» **WORK ORDER**: Wherever the string "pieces" turns up in the data, copy the whole line.

» **DATA FOR PROCESSING**:
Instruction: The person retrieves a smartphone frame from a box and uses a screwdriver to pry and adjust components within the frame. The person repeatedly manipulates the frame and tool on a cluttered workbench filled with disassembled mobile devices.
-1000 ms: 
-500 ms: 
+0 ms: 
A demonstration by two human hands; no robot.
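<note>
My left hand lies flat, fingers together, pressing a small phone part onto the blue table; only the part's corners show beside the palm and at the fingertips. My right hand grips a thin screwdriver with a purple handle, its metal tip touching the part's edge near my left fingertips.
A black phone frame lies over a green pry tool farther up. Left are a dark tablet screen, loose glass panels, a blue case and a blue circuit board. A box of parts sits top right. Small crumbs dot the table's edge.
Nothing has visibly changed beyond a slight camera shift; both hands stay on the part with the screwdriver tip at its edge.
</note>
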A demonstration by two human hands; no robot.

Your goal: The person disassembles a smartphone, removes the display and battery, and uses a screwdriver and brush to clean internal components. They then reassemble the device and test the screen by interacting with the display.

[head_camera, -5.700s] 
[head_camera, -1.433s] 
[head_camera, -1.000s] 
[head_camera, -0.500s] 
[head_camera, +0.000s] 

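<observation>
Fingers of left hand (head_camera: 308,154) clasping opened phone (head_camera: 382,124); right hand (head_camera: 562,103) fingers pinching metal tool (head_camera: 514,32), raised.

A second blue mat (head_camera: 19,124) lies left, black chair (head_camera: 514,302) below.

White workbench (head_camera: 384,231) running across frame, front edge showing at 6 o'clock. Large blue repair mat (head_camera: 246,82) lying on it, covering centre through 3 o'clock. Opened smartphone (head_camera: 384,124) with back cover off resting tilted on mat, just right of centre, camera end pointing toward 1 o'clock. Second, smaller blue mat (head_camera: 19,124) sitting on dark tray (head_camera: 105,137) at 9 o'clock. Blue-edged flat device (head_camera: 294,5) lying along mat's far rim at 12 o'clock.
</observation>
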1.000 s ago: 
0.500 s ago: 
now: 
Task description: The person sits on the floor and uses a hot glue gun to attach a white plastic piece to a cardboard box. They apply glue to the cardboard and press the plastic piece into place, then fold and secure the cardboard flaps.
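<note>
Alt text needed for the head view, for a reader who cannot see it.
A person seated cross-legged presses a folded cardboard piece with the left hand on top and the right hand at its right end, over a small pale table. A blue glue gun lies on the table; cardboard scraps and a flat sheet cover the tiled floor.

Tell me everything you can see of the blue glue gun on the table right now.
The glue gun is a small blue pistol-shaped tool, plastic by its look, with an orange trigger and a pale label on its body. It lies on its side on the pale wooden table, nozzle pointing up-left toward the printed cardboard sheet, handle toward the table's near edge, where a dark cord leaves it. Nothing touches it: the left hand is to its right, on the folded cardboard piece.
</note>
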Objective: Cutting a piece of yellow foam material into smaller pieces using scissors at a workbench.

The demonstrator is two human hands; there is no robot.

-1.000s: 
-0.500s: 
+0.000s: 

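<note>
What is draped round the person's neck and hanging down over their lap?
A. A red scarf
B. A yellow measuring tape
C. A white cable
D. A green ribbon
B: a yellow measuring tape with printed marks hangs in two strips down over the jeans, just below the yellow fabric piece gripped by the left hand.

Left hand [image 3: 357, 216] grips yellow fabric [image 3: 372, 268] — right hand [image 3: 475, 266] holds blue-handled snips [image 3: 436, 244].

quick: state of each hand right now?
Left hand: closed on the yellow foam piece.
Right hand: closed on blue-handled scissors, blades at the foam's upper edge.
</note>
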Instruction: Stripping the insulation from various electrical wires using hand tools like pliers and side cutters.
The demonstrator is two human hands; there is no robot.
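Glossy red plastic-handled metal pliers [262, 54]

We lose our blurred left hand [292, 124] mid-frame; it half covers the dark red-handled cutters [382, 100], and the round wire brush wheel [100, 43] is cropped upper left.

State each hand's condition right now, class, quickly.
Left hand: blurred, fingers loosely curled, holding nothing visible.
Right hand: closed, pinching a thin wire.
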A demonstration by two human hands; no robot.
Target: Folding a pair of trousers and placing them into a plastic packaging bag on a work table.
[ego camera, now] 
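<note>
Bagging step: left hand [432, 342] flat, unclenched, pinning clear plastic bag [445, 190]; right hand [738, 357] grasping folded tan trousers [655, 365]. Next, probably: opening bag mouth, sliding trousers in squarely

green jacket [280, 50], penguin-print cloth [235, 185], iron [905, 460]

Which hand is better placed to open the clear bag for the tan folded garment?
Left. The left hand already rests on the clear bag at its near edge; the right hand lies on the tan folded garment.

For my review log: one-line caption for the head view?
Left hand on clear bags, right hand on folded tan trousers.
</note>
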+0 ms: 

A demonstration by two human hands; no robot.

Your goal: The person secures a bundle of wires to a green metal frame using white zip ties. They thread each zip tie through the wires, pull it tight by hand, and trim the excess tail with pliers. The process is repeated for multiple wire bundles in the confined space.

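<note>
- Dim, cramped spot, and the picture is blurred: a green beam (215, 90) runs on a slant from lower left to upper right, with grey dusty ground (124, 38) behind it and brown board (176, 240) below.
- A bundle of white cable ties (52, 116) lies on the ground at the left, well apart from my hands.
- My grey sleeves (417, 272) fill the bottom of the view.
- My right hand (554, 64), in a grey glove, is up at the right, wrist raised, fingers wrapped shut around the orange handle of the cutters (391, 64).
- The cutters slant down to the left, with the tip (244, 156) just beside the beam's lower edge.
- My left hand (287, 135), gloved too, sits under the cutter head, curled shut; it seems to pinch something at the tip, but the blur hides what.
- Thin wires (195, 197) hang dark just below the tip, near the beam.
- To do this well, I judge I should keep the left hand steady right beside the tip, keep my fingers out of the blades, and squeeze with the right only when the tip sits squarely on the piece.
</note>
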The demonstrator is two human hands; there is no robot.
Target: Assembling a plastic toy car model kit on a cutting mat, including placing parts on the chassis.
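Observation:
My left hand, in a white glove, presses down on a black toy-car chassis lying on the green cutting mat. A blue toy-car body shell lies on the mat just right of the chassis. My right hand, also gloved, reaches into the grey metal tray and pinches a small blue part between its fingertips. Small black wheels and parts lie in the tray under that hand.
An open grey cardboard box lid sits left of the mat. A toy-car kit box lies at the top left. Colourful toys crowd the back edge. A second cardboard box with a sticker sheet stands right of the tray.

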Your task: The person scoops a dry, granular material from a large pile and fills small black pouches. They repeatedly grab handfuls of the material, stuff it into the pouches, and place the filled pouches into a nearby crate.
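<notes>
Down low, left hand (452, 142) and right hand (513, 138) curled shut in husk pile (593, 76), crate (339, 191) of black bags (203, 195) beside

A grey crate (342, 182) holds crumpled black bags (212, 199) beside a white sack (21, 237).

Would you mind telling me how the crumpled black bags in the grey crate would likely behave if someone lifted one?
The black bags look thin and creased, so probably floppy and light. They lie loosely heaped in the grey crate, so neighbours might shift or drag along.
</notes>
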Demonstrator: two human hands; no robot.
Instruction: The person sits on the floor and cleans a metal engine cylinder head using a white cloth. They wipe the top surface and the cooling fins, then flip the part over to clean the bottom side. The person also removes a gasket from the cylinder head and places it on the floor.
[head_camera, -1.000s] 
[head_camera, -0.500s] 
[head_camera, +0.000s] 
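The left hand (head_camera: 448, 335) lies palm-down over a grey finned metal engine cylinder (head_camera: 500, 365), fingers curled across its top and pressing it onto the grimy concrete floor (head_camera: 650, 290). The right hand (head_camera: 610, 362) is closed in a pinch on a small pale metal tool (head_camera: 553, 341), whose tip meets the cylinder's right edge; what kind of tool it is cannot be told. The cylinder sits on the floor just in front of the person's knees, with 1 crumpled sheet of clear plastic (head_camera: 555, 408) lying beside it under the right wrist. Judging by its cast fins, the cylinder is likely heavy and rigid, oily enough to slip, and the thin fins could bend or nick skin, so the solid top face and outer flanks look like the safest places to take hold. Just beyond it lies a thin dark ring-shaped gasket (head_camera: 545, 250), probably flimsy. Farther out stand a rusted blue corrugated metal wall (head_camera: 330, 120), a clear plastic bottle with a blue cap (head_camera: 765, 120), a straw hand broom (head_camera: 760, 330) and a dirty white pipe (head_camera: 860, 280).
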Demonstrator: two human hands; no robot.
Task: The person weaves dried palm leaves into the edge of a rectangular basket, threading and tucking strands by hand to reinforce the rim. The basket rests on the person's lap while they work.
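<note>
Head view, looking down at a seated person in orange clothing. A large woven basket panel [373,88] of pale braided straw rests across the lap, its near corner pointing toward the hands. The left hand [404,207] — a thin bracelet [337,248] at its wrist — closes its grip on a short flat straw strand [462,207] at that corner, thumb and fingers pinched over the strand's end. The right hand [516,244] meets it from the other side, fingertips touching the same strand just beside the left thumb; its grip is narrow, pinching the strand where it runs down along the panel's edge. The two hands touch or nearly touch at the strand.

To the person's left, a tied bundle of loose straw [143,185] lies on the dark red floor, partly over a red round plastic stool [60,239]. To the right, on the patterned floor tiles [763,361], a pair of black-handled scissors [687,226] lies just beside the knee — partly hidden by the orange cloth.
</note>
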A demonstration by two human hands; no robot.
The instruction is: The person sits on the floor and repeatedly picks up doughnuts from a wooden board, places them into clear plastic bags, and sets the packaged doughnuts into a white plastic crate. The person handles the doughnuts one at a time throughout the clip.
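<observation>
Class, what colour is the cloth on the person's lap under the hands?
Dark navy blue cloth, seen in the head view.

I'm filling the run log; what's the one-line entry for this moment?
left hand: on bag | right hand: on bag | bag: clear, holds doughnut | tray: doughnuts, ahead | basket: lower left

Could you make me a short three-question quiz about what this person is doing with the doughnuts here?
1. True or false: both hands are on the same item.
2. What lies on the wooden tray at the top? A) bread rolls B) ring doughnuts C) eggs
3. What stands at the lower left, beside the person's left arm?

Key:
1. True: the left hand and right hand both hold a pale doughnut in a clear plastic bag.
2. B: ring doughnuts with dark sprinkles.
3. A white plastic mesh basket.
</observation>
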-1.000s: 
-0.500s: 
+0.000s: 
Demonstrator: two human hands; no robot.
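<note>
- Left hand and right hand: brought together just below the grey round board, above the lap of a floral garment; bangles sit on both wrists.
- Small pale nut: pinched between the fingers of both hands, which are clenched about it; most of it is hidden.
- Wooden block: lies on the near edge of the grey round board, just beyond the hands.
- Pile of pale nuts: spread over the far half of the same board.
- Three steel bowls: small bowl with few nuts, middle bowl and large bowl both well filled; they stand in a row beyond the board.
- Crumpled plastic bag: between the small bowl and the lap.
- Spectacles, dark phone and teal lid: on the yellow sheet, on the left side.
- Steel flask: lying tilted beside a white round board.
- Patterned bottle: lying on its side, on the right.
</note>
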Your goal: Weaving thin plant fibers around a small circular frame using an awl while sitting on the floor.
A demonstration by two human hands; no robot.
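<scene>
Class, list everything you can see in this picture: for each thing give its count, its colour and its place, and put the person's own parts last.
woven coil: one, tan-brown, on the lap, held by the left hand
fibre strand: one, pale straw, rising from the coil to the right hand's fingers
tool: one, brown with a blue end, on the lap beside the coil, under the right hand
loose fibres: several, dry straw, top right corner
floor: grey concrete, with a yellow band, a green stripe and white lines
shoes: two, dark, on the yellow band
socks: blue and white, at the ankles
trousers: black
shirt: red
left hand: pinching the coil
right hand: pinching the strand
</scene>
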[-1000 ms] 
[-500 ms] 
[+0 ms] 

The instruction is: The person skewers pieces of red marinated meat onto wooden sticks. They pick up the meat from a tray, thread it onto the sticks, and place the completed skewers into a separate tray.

» **REPLY**:
Objective: Cutting a piece of yellow foam material into smaller pieces using scissors at a workbench.
The instruction is: The person skewers pieces of red marinated meat onto wooden sticks. They pick up the meat from a tray, thread it onto the sticks, and place the completed skewers into a separate tray.

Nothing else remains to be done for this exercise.